Once it’s full, Likho exerts her influence by either breaking your hammer, stealing your money or stripping away talismans Ivan has equipped for extra benefits. This can and often happens in the thick of combat, sending you scrambling to equip a new weapon. You will always have access to your basic hammer, but compared to what you can forge it still leaves you at a distinct disadvantage.
Ivan might also happen across someone who doesn’t want to immediately cut him down. These encounters appear as stars on the minimap, and you should seek them out whenever possible. They are little vignettes that showcase a bit of Eastern European folklore brought to life, like the magical pike fish who will grant you wish as long as you agree to free him from your net.
Or, a farmer might entreat you to find and rescue his magic sheep. Doing so means answering their riddles, but the reward is substantial. Moments like these help break the tension of constant fighting while letting the team lean on one of their strengths: storytelling.

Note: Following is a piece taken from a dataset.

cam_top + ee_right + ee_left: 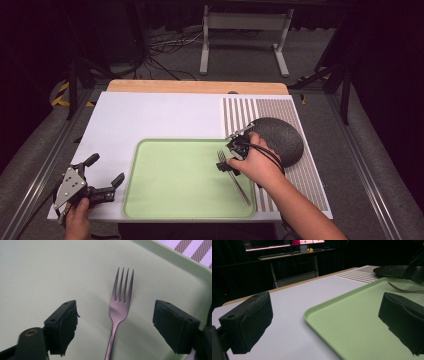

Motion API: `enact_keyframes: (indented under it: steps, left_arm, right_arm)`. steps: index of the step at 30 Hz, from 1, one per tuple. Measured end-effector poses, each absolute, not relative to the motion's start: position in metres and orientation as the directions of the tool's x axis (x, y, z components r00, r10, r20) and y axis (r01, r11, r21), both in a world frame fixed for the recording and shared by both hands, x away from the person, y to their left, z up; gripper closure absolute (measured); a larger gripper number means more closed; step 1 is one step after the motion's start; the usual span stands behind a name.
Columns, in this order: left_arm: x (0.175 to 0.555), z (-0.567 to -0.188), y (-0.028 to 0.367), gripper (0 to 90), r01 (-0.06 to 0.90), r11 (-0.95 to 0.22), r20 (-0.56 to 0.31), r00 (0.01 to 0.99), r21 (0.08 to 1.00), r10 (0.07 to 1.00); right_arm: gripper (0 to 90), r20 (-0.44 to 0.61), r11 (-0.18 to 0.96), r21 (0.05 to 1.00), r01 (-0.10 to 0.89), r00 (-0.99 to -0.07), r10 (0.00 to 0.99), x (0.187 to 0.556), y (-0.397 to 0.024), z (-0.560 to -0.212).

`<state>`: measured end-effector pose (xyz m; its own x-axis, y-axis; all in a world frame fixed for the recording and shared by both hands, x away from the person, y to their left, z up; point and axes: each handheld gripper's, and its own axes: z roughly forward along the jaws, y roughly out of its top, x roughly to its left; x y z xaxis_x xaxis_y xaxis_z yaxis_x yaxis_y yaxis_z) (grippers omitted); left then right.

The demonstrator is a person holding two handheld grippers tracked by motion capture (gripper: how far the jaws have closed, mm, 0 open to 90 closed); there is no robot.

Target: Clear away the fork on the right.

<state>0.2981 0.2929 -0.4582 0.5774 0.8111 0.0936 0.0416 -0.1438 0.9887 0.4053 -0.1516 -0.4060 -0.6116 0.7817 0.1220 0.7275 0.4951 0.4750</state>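
Fork point(119, 305) lies flat on the green tray point(165, 200), released.
The right gripper point(115, 322) stands over it, jaws spread wide on either side, touching nothing. The left gripper point(102, 175) is open too, off the tray's left edge on the bench point(150, 115).

On the table there is one green tray point(150, 200). In the tray lies one metal fork point(119, 307), and this fork has four tines. There is one dark round hat point(282, 137) on the right side. One white mat point(150, 117) covers the table, with one striped part point(240, 112) at its right. Two grippers are present: the left gripper point(102, 172) and the right gripper point(115, 322), each with two black jaws. Two hands of a person hold them. One white stand point(245, 22) is behind the table.
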Motion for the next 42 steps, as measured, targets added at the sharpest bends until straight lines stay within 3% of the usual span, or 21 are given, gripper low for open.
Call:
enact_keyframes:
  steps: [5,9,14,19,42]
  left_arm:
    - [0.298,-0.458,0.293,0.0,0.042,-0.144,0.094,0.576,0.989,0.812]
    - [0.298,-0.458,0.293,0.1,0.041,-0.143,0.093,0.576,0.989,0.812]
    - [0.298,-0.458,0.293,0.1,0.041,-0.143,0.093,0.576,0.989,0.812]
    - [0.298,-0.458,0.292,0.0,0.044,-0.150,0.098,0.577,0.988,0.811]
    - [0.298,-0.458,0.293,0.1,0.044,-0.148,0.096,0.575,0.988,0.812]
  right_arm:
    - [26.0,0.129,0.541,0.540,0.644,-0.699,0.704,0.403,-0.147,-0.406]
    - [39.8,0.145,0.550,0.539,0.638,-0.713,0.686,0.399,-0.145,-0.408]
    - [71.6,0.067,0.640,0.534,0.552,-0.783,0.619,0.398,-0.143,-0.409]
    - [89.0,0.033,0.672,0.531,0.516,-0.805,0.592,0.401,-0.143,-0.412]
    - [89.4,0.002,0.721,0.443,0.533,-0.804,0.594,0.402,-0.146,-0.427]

Players have the option of characterizing Ivan through his responses. Perhaps you will decide Ivan being forced on these silly goose chases has piqued his anger, or maybe his greed runs roughshod over any good sense. After a while, responding in any fashion accrues bad luck but also more experience, which translates to bonuses. There is a risk/reward equation in much of Yaga’s systems that kept me balancing my resources against the danger ahead of me.
The player’s active role in shaping the story goes much further. Yaga is actually framed as the titular Baba Yaga recounting a recent exploit to three other crones: the Weaver, The Reader and the Spinner. They help her successfully reach the end by suggesting small adaptations that translate to buffs and boons for Ivan.
For his part, the blacksmith can approach major encounters with force or compromise. Choosing to either eliminate the threat or coerce them into allies shifts the game down a different path. Though my Ivan was a righteous fellow who never fought when he could instead talk, Yaga encourages replay and experimentation with decisions.
It’s a dangerous ploy that assumes your systems warrant revisiting. But given the charm of the world, the dark humor dripping off adapted folklore, and a combat system that only frustrated me into quitting once, I’m confident Yaga will prove just as enjoyable when I decide to spin my next tale.